Metadata-Version: 2.1
Name: extorch
Version: 1.0
Summary: An useful extension library of PyTorch.
Home-page: https://github.com/A-LinCui/Extorch
Author: Junbo Zhao
Author-email: zhaojunbo2012@sina.cn
License: MIT License
Keywords: PyTorch
Platform: UNKNOWN
Classifier: Intended Audience :: Developers
Classifier: Intended Audience :: Science/Research
Classifier: License :: OSI Approved :: MIT License
Classifier: Programming Language :: Python :: 3
Classifier: Programming Language :: Python :: 3.6
Classifier: Programming Language :: Python :: 3.7
Classifier: Topic :: Scientific/Engineering :: Artificial Intelligence
Description-Content-Type: text/markdown
Requires-Dist: pyyaml
Requires-Dist: ipdb
Requires-Dist: scikit-learn
Requires-Dist: numpy
Requires-Dist: torch
Requires-Dist: setuptools
Requires-Dist: torch (>=1.2.0)
Requires-Dist: torchvision (>=0.4.0)
Requires-Dist: matplotlib
Requires-Dist: pillow

![](https://img.shields.io/badge/version-1.0.0-yellow)
## Extorch: An useful extension library of PyTorch.

[**Extorch**](https://github.com/A-LinCui/Extorch) is an extension library of [**PyTorch**](https://github.com/pytorch/pytorch) that lets you easily build deep learning systems with PyTorch. 

📖 Documentation
-----------------

- **Tutorial**: If you are looking for a tutorial, check out examples under ``./example``.
- **Documentation**: The API documentation can be found on [ReadTheDocs](https://extorch.readthedocs.io/en/latest/).


🚀 Quickstart
--------------
As the API of this project may alter frequently in its early days, we recommand use the newest version at the [GitHub](https://github.com/A-LinCui/Extorch) following two steps below.
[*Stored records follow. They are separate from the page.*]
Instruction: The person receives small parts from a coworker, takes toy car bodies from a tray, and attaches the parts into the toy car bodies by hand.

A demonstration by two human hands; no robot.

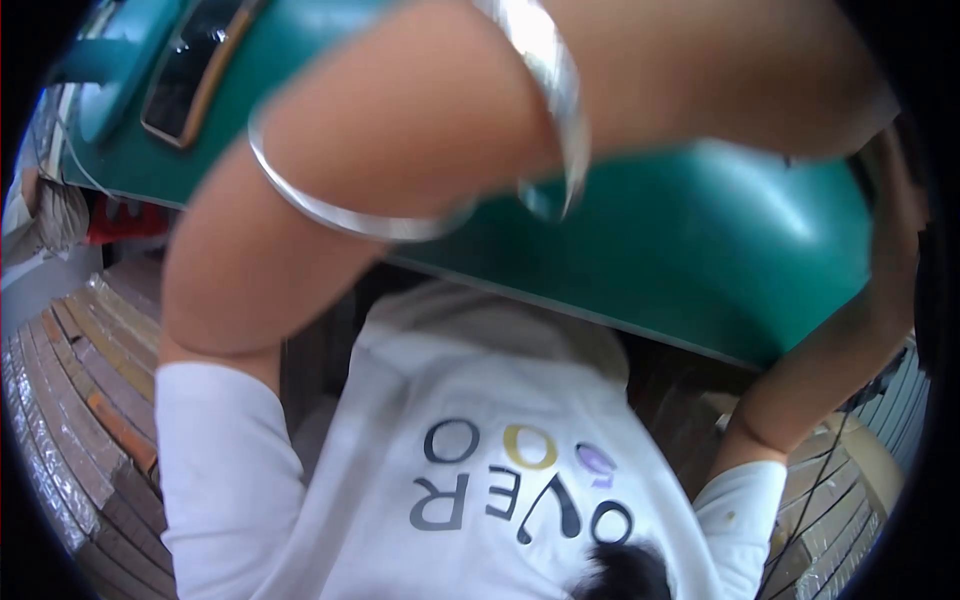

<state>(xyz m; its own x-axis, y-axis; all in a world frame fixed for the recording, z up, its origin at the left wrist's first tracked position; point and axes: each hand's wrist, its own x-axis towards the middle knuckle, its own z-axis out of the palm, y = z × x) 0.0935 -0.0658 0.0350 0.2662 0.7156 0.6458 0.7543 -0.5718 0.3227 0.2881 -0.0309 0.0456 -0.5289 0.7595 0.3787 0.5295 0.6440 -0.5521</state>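
Note:
Close to the camera, my left forearm rises from a white sleeve (225, 450) and bends across the upper part of the view. Two silver bangles (548, 75) ring it, one well apart from the other. Beyond them my left hand (730, 75) is a large blur at the upper right, its fingers not distinguishable. My right forearm (830, 375) goes up along the right rim. There my right hand (902, 185) shows only in part, dark and cut off. Whether either hand holds anything is hidden. Both arms are raised over a green tabletop (650, 255).
A phone in a brown-edged case (190, 75) lies at the table's far left, beside a teal object (125, 75). Stacked flat cardboard (75, 400) with clear plastic wrap stands at the left, more cardboard (830, 510) at the right. A dark cable (818, 480) hangs there.

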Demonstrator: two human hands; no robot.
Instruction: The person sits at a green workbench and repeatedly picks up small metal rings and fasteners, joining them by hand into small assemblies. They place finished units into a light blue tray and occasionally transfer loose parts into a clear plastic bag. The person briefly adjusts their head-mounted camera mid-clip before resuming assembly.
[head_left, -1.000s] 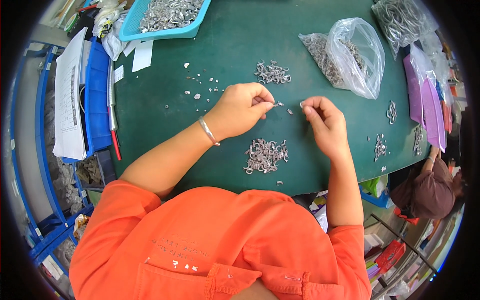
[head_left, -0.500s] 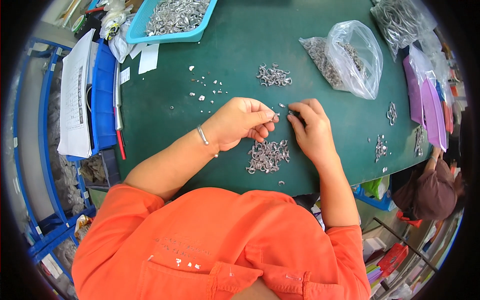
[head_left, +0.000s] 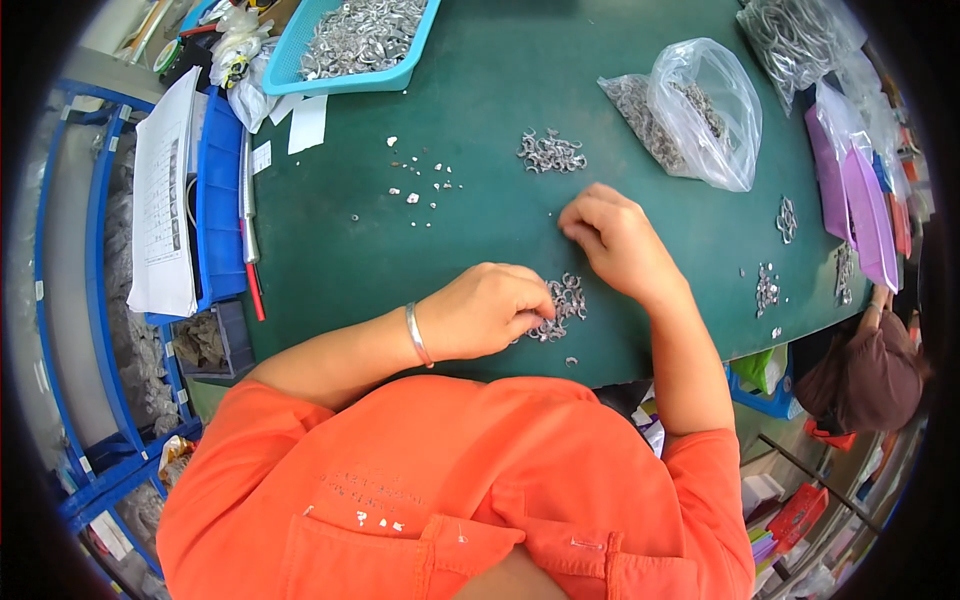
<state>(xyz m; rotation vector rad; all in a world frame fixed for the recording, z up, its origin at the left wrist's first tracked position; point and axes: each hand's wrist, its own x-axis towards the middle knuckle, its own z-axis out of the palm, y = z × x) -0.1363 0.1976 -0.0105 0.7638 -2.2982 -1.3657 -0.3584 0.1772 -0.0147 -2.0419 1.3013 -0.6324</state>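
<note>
My left hand [head_left: 490, 310], with a silver bracelet on its wrist, reaches into the near pile of small grey curved metal pieces [head_left: 569, 300]. Its fingers are bent down on the pile's left side and pressed together; what they pinch is hidden. My right hand [head_left: 612, 235] rests on the green table [head_left: 480, 215] beyond that pile. Its fingers are curled against the thumb, and I cannot make out what is between them. Farther off lies a second heap of similar curved pieces [head_left: 552, 152]. A loose piece [head_left: 571, 361] sits near the table's front edge.
At the far left stands a light-blue basket [head_left: 350, 80] of metal pieces. White crumbs [head_left: 412, 198] lie left of centre. A clear bag [head_left: 740, 130] of small parts and several small heaps [head_left: 767, 290] are on the right. A co-worker [head_left: 870, 375] is beyond the right edge.
My left hand has come down and nearer, from holding a small piece by my right hand to the near pile. My right hand has moved slightly, its fingers now closer together.
</note>
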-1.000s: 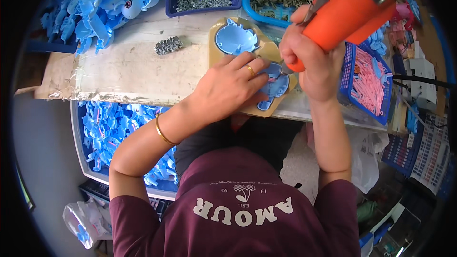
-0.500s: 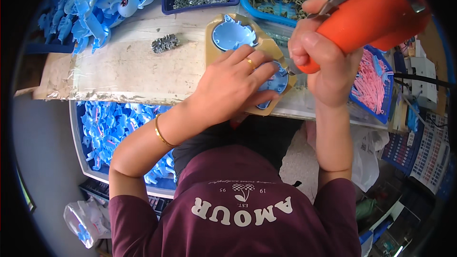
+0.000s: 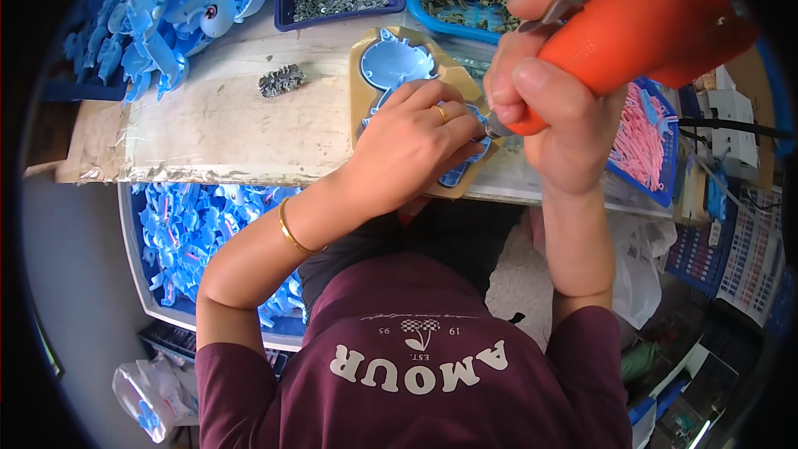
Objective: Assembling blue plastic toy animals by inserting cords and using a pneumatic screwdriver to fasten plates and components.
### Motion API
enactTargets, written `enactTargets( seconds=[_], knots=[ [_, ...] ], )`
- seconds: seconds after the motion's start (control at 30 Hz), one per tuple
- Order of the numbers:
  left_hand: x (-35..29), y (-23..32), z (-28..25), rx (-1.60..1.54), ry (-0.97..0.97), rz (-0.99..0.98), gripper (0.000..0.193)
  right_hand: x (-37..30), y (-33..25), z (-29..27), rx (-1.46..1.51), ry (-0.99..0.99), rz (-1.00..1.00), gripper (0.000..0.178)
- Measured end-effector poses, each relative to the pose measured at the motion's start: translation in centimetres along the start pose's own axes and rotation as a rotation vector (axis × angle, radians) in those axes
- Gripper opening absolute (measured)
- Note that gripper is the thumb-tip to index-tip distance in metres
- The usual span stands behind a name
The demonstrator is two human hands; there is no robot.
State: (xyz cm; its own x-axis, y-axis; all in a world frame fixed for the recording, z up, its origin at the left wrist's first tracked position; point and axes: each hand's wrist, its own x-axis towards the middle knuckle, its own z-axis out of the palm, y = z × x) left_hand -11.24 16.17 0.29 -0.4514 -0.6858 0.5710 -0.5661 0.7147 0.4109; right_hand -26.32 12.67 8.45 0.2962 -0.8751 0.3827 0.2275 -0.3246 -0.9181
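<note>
Gripping a big orange power tool (image 3: pixel 640 29), the right hand (image 3: pixel 559 100) has its fingers closed around the narrow lower part of the tool. The metal tip (image 3: pixel 497 125) of this tool points down to the left, just beside the fingertips of the left hand; whether it touches any part below, I cannot tell. The left hand (image 3: pixel 411 137) lies palm down, with bent fingers, over a blue plastic part (image 3: pixel 455 175), which sits in a tan holder (image 3: pixel 360 75) and is mostly hidden by this hand. I cannot tell if these fingers pinch something or only press. A gold ring (image 3: pixel 442 113) is on one finger, and a gold bracelet (image 3: pixel 291 229) is around the left wrist.

Just beyond the left hand, in the same holder, rests a round blue shell (image 3: pixel 395 62) with its hollow side up. To the left of the left hand, a small heap of dark metal pieces (image 3: pixel 281 81) lies on the desk (image 3: pixel 208 137). Farther beyond the hands stand a purple tray (image 3: pixel 280 4) with small silvery parts and a light blue basket (image 3: pixel 461 31) with brownish clips. To the right of the right hand, a blue basket (image 3: pixel 662 197) holds thin pink pieces (image 3: pixel 638 141). Well to the left of both hands there is a pile of blue plastic pieces (image 3: pixel 179 0).
</note>
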Motion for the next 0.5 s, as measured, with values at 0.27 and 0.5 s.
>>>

Step 1: ``git clone https://github.com/A-LinCui/Extorch``

Step 2: ``bash install.sh`` 

If you'd like to use the previous stable version.
Simply run ``pip install extorch`` in the command line.

🎉 Example
-----------
```
    import extorch.vision.dataset as dataset
    import torch.utils.data as data

    BATCH_SIZE = 128
    NUM_WORKERS = 2

    data_dir = "~/data" # Path to load the dataset
    datasets = dataset.CIFAR10(data_dir) # Construct the CIFAR10 dataset with standard transforms.

    trainloader = data.DataLoader(dataset = datasets.splits()["train"], \
            batch_size = BATCH_SIZE, num_workers = NUM_WORKERS, shuffle = True)
    testloader = data.DataLoader(dataset = datasets.splits()["test"], \
            batch_size = BATCH_SIZE, num_workers = NUM_WORKERS, shuffle = False)
```
More examples can be found in the ``./example`` folder.

👍 Contributions
-----------------
We welcome contributions of all kind.